I've heard it said that 'He is the reason for the season' but I suggest that _You_ are the reason for the season. He wasn't born in a manger to save himself. It was the ultimate gift to you.

I'm sure I speak on behalf of many here: A sincere thank you for the gift and blessing that you all make TLF. Its friendships, camaraderie, insight, revelation, "and even the good times." I can't put TLF under my tree, but know I count you all as one of my richest gifts. Whether home or away from home, I wish you a Merry Christmas.

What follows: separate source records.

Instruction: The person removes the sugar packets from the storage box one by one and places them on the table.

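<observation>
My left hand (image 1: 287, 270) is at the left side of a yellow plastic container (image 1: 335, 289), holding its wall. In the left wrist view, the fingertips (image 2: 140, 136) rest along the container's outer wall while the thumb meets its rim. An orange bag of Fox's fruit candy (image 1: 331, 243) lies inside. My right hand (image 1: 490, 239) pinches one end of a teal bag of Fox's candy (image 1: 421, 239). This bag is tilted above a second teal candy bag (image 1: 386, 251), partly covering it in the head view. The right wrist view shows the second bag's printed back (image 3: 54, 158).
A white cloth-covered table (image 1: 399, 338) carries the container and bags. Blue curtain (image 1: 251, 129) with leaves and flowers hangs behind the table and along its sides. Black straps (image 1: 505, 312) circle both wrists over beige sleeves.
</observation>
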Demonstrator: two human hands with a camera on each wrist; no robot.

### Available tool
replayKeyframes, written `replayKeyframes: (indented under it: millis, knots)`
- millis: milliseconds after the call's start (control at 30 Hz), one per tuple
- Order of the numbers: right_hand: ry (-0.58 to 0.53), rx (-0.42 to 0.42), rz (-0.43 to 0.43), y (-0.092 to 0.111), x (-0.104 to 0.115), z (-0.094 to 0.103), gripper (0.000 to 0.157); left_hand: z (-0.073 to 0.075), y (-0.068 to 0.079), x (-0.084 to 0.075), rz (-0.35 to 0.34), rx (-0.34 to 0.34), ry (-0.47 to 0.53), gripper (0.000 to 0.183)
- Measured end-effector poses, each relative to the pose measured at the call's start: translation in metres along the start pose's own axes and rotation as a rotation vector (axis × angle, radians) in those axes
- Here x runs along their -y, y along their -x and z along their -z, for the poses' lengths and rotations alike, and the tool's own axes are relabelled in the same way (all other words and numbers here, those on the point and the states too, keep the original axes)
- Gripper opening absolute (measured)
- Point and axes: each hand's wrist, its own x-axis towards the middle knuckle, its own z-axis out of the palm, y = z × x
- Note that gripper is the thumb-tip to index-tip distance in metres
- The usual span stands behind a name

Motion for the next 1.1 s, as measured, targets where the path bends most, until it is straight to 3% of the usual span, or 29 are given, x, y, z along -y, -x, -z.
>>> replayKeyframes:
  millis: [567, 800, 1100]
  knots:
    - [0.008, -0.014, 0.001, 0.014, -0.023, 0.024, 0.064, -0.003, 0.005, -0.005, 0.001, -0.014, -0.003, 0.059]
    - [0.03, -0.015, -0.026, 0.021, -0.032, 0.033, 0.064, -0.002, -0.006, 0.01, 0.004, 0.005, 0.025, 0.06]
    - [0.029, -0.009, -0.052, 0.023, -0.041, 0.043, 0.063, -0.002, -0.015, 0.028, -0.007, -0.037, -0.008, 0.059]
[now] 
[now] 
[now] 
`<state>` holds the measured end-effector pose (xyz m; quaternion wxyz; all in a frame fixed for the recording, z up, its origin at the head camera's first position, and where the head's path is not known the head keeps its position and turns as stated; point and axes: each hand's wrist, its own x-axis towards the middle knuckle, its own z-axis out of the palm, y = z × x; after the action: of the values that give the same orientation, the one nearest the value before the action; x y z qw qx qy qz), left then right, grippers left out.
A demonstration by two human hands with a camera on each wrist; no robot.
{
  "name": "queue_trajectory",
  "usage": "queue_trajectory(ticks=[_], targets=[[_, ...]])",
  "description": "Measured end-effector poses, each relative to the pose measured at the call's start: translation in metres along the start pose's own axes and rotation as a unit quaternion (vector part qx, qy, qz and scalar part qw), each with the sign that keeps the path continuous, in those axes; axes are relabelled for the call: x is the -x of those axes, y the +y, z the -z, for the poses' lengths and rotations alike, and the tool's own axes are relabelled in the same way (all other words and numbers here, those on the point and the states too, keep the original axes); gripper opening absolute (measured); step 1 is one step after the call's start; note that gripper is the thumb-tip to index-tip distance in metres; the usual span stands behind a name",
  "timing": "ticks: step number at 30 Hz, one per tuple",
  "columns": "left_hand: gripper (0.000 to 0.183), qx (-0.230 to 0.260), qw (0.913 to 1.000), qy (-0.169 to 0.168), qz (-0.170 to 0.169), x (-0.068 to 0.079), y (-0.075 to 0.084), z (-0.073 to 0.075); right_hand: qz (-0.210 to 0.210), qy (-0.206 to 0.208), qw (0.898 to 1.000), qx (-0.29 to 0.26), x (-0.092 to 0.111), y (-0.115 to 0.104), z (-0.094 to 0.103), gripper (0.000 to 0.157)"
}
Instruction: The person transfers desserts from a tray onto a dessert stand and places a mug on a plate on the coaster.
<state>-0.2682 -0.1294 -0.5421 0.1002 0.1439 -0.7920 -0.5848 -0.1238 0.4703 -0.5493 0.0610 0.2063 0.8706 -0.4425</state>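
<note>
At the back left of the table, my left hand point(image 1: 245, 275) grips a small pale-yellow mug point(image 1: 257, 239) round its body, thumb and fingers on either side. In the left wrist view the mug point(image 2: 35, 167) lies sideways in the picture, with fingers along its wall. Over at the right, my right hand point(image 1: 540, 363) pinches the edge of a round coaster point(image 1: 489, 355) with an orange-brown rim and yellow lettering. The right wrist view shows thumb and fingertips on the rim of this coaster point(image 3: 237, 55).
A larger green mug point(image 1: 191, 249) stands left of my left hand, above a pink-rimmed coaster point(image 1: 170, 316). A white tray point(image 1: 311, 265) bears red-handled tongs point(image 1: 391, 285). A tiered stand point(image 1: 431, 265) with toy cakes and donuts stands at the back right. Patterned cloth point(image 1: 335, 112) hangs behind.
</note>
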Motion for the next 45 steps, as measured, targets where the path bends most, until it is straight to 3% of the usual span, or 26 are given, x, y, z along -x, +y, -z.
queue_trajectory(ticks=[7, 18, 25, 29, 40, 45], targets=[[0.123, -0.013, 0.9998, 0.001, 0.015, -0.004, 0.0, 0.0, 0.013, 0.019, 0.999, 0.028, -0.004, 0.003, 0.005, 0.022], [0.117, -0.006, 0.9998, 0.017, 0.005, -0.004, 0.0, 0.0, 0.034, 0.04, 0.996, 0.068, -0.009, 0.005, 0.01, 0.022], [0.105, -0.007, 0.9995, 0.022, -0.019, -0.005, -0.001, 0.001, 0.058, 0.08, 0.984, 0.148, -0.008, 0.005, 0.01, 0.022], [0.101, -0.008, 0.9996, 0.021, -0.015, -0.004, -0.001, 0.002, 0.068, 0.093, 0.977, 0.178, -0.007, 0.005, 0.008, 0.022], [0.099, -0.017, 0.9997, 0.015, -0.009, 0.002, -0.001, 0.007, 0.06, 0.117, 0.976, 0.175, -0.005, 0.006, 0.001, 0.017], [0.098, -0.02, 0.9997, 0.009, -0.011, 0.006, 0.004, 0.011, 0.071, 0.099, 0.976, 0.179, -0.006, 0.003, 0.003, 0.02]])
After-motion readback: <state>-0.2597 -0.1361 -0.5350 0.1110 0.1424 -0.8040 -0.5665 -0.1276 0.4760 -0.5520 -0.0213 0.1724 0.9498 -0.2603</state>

Cheers, blessings, and enjoy these holidays.


----------



## ericgautier (Apr 22, 2017)

*MERRY CHRISTMAS!​*


----------



## Ware (Jan 28, 2017)

Merry Christmas to all!

@dfw_pilot your BBCode utilization is very impressive. :thumbup:


----------



## dfw_pilot (Jan 28, 2017)

LoL, took a while.


----------



## pennstater2005 (Jul 17, 2017)

Well said @dfw_pilot. Merry Christmas to all and Happy Birthday Jesus!


----------



## Shindoman (Apr 22, 2018)

Merry Christmas to everyone and their families.


----------



## srogue (Nov 6, 2019)

dfw_pilot said:


> *MERRY CHRISTMAS!​*In this over commercialized time of year, make sure to slow down and take stock of how richly blessed we are. From homes to health, family to freedom; it's truly humbling.
> 
> I've heard it said that 'He is the reason for the season' but I suggest that _You_ are the reason for the season. He wasn't born in a manger to save himself. It was the ultimate gift to you.
> 
> ...


Thanks DFW_Pilot, agree with everything you said wholeheartedly. Merry Christmas to you and everyone else on the Forums. Happy birthday, Lord.


----------



## social port (Jun 19, 2017)

Nice words, dfw_pilot.
Merry Christmas, TLF. My favorite place.


----------



## NJ-lawn (Jun 25, 2018)

Well said......MERRY CHRISTMAS!!


----------



## MarkAguglia (Jul 13, 2017)

dfw_pilot said:


> *MERRY CHRISTMAS!​*In this over commercialized time of year, make sure to slow down and take stock of how richly blessed we are. From homes to health, family to freedom; it's truly humbling.
> 
> I've heard it said that 'He is the reason for the season' but I suggest that _You_ are the reason for the season. He wasn't born in a manger to save himself. It was the ultimate gift to you.
> 
> ...


Very nice...Merry Christmas!


----------



## deboy922 (Aug 27, 2019)

Merry Christmas everyone!!!


----------



## Spammage (Apr 30, 2017)

Well said @dfw_pilot! Merry Christmas everyone!


----------



## RDZed (Jul 13, 2018)

Likewise. 
Merry Christmas guys. 
May your beers be tall and your lawns short in 2020.


----------